Still, akin to the 2026 Iran war, there is a heightened need to prepare for contingencies if the Dongfeng missiles bypass air defenses. Because of this scenario, there will need to be an emphasis on civil services and additional civilian shelters.

Regarding civil services, hardened shelters for civilians will be of emphasis as a contingency for a potential war against China. As seen with Israeli emergency services, hardened bomb shelters help save lives against looming missile threats.

Asian Allies Prepping for Civil Services

Japan conducted site surveys to 1,500 additional facilities for shelters against missile barrages, especially as relations with China have deteriorated over Taiwan. The 1,500 new shelters will join Japan’s existing 61,142 as Tokyo continues to militarize and plan contingencies in the event Beijing or Pyongyang directly threatens its national security.

In March 2025, Japan unveiled plans to evacuate 110,000 citizens and tourists from the Sakishima island chain within the vicinity of Taiwan, such as Okinawa, which has become a U.S. military fortress. Okinawa hosts the majority of U.S. troops in Japan, and in a Taiwan contingency, Dongfeng missiles will frequently target the island.

Taiwan currently has thousands of shelters—4,600 of which are located in the capital of Taipei, which can protect upwards of 12 million people. Furthermore, Taiwan has thousands of other undisclosed shelters in the more mountainous countryside, which provide Taiwanese citizens and their armed forces asymmetrical advantages due to fortified mountains which are nearly impassible.

Lastly, along with their 19,000 shelters, South Korea has begun the creation of its first nuclear bomb proof bunker.
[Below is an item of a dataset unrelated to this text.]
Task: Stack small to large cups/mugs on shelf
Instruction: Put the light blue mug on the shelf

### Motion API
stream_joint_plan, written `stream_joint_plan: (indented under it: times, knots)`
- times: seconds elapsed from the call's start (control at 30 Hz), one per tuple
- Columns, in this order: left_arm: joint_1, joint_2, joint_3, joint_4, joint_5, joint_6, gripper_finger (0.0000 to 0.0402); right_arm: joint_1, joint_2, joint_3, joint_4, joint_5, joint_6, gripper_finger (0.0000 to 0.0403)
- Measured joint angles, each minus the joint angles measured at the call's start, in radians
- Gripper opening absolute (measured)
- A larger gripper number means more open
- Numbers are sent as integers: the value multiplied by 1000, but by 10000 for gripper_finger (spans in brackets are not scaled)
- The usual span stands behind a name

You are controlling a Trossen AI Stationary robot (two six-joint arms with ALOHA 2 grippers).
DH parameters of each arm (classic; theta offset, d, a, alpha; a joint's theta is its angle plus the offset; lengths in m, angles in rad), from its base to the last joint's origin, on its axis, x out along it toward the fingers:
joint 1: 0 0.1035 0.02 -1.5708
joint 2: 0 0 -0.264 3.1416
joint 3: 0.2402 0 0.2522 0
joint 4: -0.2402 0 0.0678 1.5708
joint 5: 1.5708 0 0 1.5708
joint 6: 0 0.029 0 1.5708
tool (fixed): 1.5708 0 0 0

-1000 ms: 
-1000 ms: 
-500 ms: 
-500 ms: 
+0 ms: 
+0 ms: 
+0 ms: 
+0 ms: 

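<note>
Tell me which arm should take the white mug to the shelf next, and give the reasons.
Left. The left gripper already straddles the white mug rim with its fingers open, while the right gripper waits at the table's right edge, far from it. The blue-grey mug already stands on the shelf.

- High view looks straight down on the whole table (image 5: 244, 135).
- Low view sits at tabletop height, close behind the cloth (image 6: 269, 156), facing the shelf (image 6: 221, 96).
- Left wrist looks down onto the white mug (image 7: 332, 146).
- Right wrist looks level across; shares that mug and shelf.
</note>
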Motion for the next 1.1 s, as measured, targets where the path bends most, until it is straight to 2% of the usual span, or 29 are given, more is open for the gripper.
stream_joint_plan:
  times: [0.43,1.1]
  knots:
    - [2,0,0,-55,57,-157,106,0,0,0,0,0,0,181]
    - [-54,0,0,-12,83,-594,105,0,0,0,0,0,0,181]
Seoul’s nationwide bunkers are primarily to prepare for missile barrages from Pyongyang, which have the capabilities to inflict hundreds of thousands of casualties within the first several days of full-scale war.
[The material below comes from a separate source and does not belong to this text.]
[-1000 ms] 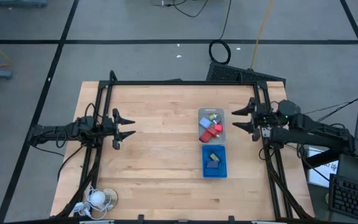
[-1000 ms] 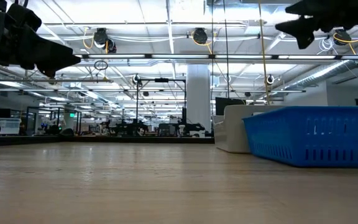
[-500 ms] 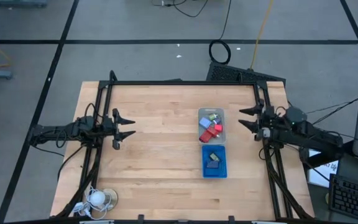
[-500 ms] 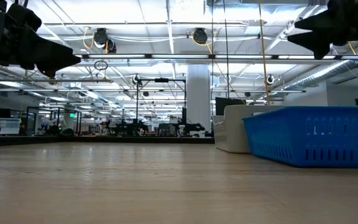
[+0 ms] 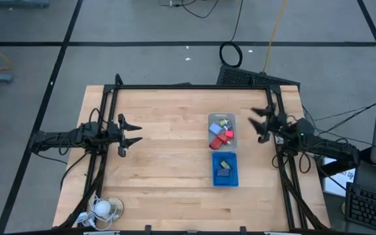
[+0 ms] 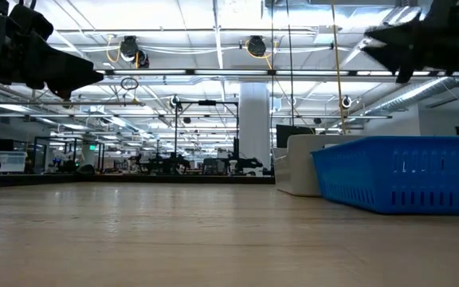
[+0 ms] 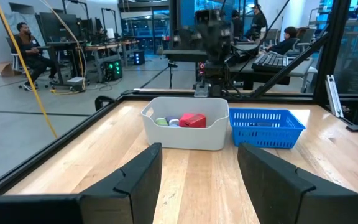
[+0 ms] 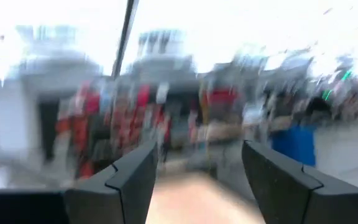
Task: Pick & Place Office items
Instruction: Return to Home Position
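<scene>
Wood table [image 5: 168,163] carries the office items [image 5: 221,135] sorted inside gray bin [image 5: 235,124] and blue bin [image 5: 225,182]; left gripper [image 5: 138,132] and right gripper [image 5: 256,124] hover splayed wide, empty, apparently needing only to park at home.

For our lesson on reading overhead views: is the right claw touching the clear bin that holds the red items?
Apart. In the high view, a strip of bare tabletop lies between the right claw and the clear bin.

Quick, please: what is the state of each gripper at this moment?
Left gripper: open, holding nothing.
Right gripper: open, holding nothing.
</scene>
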`<move>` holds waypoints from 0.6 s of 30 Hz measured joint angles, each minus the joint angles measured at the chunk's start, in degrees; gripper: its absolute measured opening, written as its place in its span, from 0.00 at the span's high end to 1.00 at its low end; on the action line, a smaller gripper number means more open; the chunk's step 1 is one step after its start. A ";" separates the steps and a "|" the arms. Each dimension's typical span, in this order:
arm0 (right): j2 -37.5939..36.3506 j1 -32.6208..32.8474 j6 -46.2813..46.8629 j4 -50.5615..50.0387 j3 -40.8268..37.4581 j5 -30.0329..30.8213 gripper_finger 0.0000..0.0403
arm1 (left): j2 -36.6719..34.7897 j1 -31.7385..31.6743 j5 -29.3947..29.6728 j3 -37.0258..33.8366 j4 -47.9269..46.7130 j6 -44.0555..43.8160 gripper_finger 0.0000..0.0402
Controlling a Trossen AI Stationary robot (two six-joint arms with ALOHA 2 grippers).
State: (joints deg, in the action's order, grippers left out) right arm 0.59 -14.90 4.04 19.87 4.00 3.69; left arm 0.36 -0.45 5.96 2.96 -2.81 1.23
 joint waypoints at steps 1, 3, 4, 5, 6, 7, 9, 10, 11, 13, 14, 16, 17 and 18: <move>0.16 0.00 0.26 4.24 -1.78 2.22 0.43 | -0.01 0.00 -0.02 0.00 -0.02 0.00 0.47; -0.31 0.00 2.07 7.60 -2.76 6.02 0.44 | -0.02 0.00 0.00 0.00 -0.02 0.00 0.47; -0.11 0.00 3.00 7.53 -2.72 6.81 0.44 | 0.00 -0.01 -0.03 0.00 -0.02 0.00 0.47; 0.05 -0.04 3.41 5.84 -2.75 6.89 0.44 | 0.00 0.00 -0.04 0.00 -0.02 0.00 0.47; 0.17 -0.04 3.37 5.82 -2.75 5.95 0.44 | 0.00 0.00 0.02 0.00 -0.02 0.00 0.47; 0.12 -0.04 2.58 6.36 -2.77 3.89 0.44 | 0.00 0.00 0.02 0.00 -0.02 0.00 0.47; -0.09 -0.04 0.63 7.16 -2.79 -2.23 0.44 | 0.00 0.00 0.00 0.00 -0.02 0.00 0.47; -0.01 -0.02 0.27 6.86 -2.83 -5.65 0.44 | 0.00 0.00 0.03 0.00 -0.02 0.00 0.47; 0.10 0.00 0.18 6.22 -2.83 -8.88 0.44 | 0.00 0.00 0.02 0.00 -0.02 0.00 0.47; 0.21 0.02 1.64 6.37 -3.02 -14.03 0.43 | 0.00 0.00 0.04 0.00 -0.02 0.00 0.47; 0.20 0.02 2.61 6.64 -3.10 -15.64 0.43 | 0.00 0.00 0.04 0.00 -0.02 0.00 0.47; 0.39 0.55 3.97 5.65 -3.09 -17.84 0.44 | 0.00 0.00 0.04 0.00 -0.02 0.00 0.47; 0.60 1.16 4.16 5.16 -3.09 -18.75 0.44 | 0.00 0.00 0.04 0.00 -0.02 0.00 0.47; 0.73 1.97 4.20 5.15 -3.10 -19.16 0.44 | 0.00 0.00 0.04 0.00 -0.02 0.00 0.47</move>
State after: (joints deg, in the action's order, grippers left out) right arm 1.31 -12.92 8.24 25.02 0.90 -15.47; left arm 0.36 -0.45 6.00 2.96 -2.83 1.23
While South Korea is prioritizing a potential attack from the North, Seoul will also need to factor in missiles launched from the PLARF. South Korea has walked a tightrope, not to draw the ire of China, by broader American security policies in the Indo-Pacific.

Nevertheless, with a THAAD missile defense system placed in South Korea along with the Pentagon asking U.S. Forces Korea to play a broader role in a Taiwan contingency, Seoul will need to prepare for more civil services if targeted by Chinese ballistic missiles—particularly around American military installations.

Policy Recommendations

Overall, the United States should not only fund broader missile defense in the Indo-Pacific but also work with partnered countries on civil defense services, as there is no guarantee of interception of all China’s Dongfeng missiles.

Civilians will not only need expanded hardened missile shelters, but also evacuation planning around critical military installations and command and control locations, such as Okinawa and Guam. Along with war planning, military exercises can also focus on civil defense drills and missile defense along sensitive locations such as power plants and energy infrastructure.

Lessons from the 2026 Iran war will be valuable amid contingency planning in the Indo-Pacific. With China’s Dongfeng missiles and launchers being more capable than Iran’s, the U.S. and its regional allies will need to realize that the DF’s will be harder to intercept. The protection of civilian lives and critical infrastructure will need to become a top priority.